Santa Barbara salah seorang dari Empat Belas Penolong Kudus. Ia santa pelindung para penambang. Sebaris kalimat yang tertulis di atas pahatan patungnya di altar salah satu sudut kapel memperlihatkan bagaimana santa itu begitu dipuja: “Sancta Barbara ora pro nobis”. Santa Barbara, doakanlah kami.

Orang suci tersebut begitu populer di Silesia. Provinsi ini penghasil batu bara terbesar di Polandia, negara produsen si emas hitam terbesar ketiga di Eropa. Polandia amat bergantung pada batu bara. Sekitar 80 persen energi negara itu berasal dari batu bara. Pemerintah Polandia mencanangkan penggunaannya berkurang hingga 50 persen pada 2040.

Di sekitar Katowice ada 14 tambang. Kota ini pernah dijuluki sebagai “Ibu Kota Batu Bara Eropa”. Pada awal abad ke-20, permukiman untuk penambang bahkan dibangun di Nikiszowiec, salah satu distrik di Katowice. Hingga kini arsitekturnya masih lestari. Bata-bata merah yang menyusun flat di tiga blok distrik itu juga tak diganti dengan material lain.

Sekarang tambang yang beroperasi tinggal dua. Produksi tambang Guido mulai menurun pada 1930-an. Tambang ditutup pada 1960, tapi kembali digunakan untuk uji coba peralatan tambang pada 1967 sampai akhir 1980-an. Terowongan level 170 meter dibuka untuk wisatawan pada 2007, yang disusul pembukaan level 320 meter setahun kemudian.

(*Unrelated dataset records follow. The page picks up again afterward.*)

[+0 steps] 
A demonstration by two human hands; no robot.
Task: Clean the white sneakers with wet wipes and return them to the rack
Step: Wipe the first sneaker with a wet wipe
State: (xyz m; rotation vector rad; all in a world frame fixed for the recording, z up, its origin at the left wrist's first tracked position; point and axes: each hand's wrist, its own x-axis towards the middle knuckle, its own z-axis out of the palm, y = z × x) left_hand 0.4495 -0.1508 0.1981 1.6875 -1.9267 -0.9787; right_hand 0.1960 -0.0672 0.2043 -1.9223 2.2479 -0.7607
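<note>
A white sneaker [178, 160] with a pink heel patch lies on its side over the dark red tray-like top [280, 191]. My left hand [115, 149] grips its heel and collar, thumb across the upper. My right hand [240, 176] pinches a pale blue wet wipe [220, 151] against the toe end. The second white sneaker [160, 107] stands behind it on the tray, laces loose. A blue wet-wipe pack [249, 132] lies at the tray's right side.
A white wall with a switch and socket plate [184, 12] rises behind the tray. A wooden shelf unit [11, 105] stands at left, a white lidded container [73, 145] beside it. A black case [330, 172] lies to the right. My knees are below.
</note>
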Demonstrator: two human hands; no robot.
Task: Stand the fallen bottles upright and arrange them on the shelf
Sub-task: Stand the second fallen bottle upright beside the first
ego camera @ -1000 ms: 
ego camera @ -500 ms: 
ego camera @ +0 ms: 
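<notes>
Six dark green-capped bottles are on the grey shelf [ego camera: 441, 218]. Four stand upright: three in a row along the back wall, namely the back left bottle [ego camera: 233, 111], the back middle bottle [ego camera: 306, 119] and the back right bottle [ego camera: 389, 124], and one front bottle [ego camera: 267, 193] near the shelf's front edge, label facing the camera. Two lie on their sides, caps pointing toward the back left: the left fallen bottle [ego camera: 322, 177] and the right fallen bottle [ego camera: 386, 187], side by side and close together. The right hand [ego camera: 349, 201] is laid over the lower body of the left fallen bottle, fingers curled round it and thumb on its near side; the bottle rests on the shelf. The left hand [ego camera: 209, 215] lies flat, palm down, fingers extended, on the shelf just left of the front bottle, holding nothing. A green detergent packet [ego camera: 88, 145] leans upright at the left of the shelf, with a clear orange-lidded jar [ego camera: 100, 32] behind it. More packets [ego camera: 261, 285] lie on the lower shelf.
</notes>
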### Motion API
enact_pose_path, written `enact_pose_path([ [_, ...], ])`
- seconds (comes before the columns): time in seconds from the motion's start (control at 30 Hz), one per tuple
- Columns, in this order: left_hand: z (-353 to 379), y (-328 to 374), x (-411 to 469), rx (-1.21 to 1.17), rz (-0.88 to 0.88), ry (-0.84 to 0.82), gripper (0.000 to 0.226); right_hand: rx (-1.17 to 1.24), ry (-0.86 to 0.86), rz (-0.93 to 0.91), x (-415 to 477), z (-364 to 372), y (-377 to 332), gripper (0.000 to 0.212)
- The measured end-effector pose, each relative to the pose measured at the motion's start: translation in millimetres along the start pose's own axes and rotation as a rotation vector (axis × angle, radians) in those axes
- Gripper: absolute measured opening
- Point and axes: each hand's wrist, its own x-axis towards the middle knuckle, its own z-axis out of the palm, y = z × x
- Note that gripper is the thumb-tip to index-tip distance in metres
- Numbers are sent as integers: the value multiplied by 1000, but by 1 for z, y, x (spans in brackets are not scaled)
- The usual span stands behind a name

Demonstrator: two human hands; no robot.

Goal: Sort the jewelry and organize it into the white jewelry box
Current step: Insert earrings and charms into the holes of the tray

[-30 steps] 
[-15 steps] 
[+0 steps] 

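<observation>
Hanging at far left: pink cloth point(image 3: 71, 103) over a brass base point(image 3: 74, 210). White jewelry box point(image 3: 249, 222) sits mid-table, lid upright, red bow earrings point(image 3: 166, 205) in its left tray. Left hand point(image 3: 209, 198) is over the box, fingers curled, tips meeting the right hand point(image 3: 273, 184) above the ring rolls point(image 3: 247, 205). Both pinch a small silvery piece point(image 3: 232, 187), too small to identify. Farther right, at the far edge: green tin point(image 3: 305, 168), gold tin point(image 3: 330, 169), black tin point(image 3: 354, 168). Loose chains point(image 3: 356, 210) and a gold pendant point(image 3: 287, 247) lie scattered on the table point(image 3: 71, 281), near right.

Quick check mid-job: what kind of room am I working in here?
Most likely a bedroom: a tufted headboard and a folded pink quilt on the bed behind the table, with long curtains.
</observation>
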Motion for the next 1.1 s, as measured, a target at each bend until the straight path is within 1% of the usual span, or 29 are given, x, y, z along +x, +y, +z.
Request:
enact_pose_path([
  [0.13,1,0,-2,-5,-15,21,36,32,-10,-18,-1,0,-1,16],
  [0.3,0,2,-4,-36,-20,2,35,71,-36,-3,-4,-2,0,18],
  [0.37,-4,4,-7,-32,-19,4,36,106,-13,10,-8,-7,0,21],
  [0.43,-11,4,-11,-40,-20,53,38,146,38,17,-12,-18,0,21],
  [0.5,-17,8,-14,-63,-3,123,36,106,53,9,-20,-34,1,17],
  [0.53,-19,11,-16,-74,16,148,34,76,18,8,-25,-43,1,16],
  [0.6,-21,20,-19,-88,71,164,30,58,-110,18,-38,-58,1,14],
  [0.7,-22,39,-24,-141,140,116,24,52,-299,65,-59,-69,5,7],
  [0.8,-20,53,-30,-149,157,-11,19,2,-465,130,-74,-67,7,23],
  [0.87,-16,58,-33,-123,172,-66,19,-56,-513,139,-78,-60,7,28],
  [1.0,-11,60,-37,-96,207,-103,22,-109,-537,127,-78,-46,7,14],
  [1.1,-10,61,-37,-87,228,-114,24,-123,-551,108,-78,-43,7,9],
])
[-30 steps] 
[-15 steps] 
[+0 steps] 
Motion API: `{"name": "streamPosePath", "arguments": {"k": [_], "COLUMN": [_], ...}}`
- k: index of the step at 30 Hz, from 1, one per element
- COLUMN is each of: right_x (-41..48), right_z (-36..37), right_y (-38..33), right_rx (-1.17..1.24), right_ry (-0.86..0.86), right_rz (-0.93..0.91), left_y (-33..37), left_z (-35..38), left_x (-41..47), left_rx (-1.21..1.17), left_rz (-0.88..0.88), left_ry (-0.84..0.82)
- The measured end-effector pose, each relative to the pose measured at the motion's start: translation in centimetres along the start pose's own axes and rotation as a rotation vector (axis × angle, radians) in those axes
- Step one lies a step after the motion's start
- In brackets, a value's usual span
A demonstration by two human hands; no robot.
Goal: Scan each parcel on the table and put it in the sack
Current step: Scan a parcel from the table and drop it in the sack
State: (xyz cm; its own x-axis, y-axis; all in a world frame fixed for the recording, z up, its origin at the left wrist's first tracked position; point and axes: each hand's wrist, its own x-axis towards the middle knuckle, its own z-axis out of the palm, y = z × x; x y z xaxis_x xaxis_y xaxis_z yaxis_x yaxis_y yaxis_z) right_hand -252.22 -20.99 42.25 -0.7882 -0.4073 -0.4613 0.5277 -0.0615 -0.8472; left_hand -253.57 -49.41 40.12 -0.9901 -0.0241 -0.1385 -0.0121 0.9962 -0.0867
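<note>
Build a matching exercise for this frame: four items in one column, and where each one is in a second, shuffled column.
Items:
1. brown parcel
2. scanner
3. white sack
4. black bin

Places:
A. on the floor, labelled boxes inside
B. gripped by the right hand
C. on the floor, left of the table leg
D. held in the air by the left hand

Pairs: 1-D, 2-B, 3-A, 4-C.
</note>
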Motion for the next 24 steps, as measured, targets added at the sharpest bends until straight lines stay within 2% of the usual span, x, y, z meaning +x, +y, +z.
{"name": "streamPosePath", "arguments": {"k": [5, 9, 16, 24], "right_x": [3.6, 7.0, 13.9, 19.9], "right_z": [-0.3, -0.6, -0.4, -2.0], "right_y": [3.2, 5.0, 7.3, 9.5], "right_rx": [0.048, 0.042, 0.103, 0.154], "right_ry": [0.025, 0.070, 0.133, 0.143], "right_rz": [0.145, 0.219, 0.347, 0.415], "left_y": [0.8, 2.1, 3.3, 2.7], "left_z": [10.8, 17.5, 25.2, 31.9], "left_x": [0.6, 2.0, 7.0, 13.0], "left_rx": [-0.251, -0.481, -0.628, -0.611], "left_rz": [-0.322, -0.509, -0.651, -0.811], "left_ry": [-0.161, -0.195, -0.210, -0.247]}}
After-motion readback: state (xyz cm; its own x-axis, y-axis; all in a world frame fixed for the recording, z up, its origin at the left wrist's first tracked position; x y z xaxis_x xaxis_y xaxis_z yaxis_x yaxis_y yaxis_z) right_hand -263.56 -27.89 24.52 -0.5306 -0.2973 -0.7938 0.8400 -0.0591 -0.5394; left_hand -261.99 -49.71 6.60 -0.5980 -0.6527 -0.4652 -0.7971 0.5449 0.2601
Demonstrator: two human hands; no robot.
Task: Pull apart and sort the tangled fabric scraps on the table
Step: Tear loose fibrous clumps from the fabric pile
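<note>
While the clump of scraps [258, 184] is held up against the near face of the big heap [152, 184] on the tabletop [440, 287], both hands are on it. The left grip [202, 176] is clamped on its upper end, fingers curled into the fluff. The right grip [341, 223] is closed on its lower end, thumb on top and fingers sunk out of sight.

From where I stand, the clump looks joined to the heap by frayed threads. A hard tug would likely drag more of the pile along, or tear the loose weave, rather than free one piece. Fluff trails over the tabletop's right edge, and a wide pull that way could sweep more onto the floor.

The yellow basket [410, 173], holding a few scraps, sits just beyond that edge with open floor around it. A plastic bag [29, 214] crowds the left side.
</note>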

Setelah melewati kapel, kami kembali ke lift tempat kami pertama kali tiba di level 170 meter melalui lorong lain. Agnieszka menyilakan kami satu per satu naik ke elevator. Ia akan menuntun kami turun ke kedalaman 320 meter.

Diiringi decit lift dan gemuruh yang sama, kami terus menjauhi permukaan. Cahaya kembali redup. Di dalam lift, anggota rombongan tak bersuara. Ini menambah-nambah suasana muram. Saya membayangkan para penambang zaman dulu setiap hari turun ke perut bumi dengan lift itu, yang bentuknya memang dipertahankan seperti aslinya, meninggalkan hari yang terang di permukaan. Saya tatap wajah orang-orang di dalam lift. Yang tampak hanya siluetnya.

Lift melambat menjelang level 320 meter hingga akhirnya berhenti. Petugas jaga membunyikan lonceng sebelum membuka pintu elevator dari luar. “Teng! Teng! Teng!” Ini tanda bagi petugas di permukaan bahwa lift telah sampai.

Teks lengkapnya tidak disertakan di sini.